Publié le 15 Feb 2012 - 15:52
DAKAR A L’HEURE DU SACRIFICE HUMAIN

Pourquoi les féticheurs deviennent des ''bouchers'' ...

 

Les morts atroces se comptent à un rythme inquiétant à Dakar à une semaine de la présidentielle. Après le corps sans vie d’un enfant de 7 ans retrouvé décapité au cimetière de Soumbédioune, puis celui d’un mendiant égorgé à Matam, voilà qu’un jeune homme de 30 ans a été retrouvé poignardé hier dans la banlieue dakaroise à Yoff Tonghor. Tout cela en moins de quinze jours. Des meurtres crapuleux qui font penser au sacrifice humain. Cette pratique païenne courante, depuis l’aube des temps, dans bon nombre de sociétés humaines, étale d’habitude sa force de frappe, en Afrique, en période de luttes âpres pour la conquête du pouvoir ou en cas de conflits. Considéré comme un ascenseur qui permet de gravir rapidement des échelons mais également comme une arme efficace pour lever des barrières, le sacrifice flanque, pour autant, la trouille aux Sénégalais quand il a comme bouc-émissaire l’être humain.

 

Les parents des victimes continuent de réclamer justice au moment ou les autorités ont préféré se retrancher dans un silence assourdissant. Si elles tardent à lever les zones d’ombre sur ces meurtres, c’est parce que souligne, Hamady Sam, un des parents de Fama Niane, ''nous sommes devenus un troupeau bien gardé dans un enclos dont les propriétaires (les politiciens) en sacrifient un à chaque année électorale.''

 

 

On ne prélève pas n’importe quelle partie du corps
 

Les Sénégalais écarquillent les yeux à la prononciation de cette pratique qui s’apparente à la sorcellerie voire à l’anthropophagie, laquelle est bannie par les religions révélées. Mais en raison d’un passé animiste, des populations africaines s’accrochent encore à ce legs ancestral. Et dire que le sacrifice rituel obéit à des normes, vu qu’il est codifié, selon l’écrivaine camerounaise, Léonara Miano, auteur de l’ouvrage ''L’intérieur des nuits''. A l’en croire, ''on ne prélève pas n’importe quelle partie du corps ni n’importe comment''. En Afrique du Sud, ce genre de sacrifices permet à des commerçants de fructifier leurs affaires. Il leur suffit juste de ''prélever l’estomac et de l’enterrer sous leur commerce. Au Cameroun, des romantiques font des philtres d’amour avec le cœur'', selon la romancière.
 

Des révélations qui font froid au dos se font à la pelle sur la toile où sont mentionnées ''les vertus de la chair humaine''. Pour guérir, par exemple, de maladies dites incurables, rien de tel, dans des pays de la sous-région que ''des médicaments à base de cadavres''. De même que pour attribuer plus de pouvoirs à leurs clients, les féticheurs jettent souvent leur dévolu sur le sacrifice d’enfants, réputés plus purs que les adultes.

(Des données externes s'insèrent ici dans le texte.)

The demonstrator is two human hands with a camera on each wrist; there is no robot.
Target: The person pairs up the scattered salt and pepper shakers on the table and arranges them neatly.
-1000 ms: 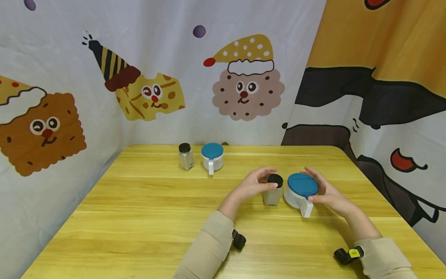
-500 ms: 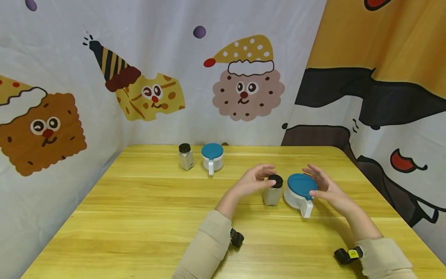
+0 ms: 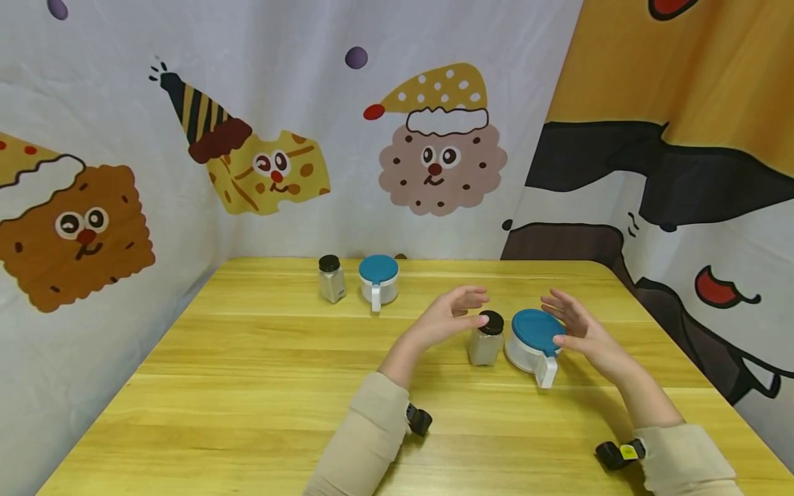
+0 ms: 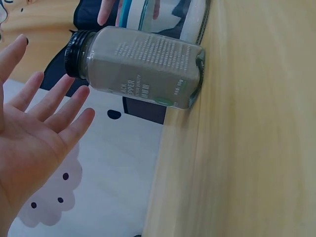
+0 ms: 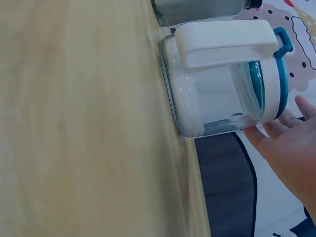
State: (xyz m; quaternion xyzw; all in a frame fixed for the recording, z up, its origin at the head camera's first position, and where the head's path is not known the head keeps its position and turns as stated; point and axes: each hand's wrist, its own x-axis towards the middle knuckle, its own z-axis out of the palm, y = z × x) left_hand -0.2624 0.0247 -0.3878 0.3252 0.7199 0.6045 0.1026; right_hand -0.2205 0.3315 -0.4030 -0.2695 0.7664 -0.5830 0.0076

Et c’est parce que, soulignent les connaisseurs, ''les parties du corps humain sont dotées de bienfaits : les parties génitales auraient le pouvoir d’accroître la virilité ou la fertilité ; les yeux d’un enfant donneraient une vue perçante ; la graisse de l’estomac garantirait de bonnes récoltes…''. Par ailleurs, lit-on toujours dans l’article : ''Le traitement aurait davantage d’effet, lorsque les prélèvements sont effectués sur des victimes vivantes, leurs cris éveillant les puissances surnaturelles.''
 

En effet, à la veille des élections locales, les Sénégalais avaient constaté avec stupeur des meurtres incompréhensibles qui ne relèvent pas de l’ordinaire. Au mois de septembre 2009, la découverte d’un corps d’enfant découpé en plusieurs morceaux à la Patte d’Oie avait défrayé la chronique. Sur cette liste macabre s’est ajouté le corps d’une femme de 50 ans également découpé dans la banlieue dakaroise, le 28 août de la même année, avec des intestins séparés des os, de la chair et de la langue. Et au mois de mars cette même année-là, la dame Fama Niane était passée sous le couteau des féticheurs qui découperont son corps en 13 morceaux.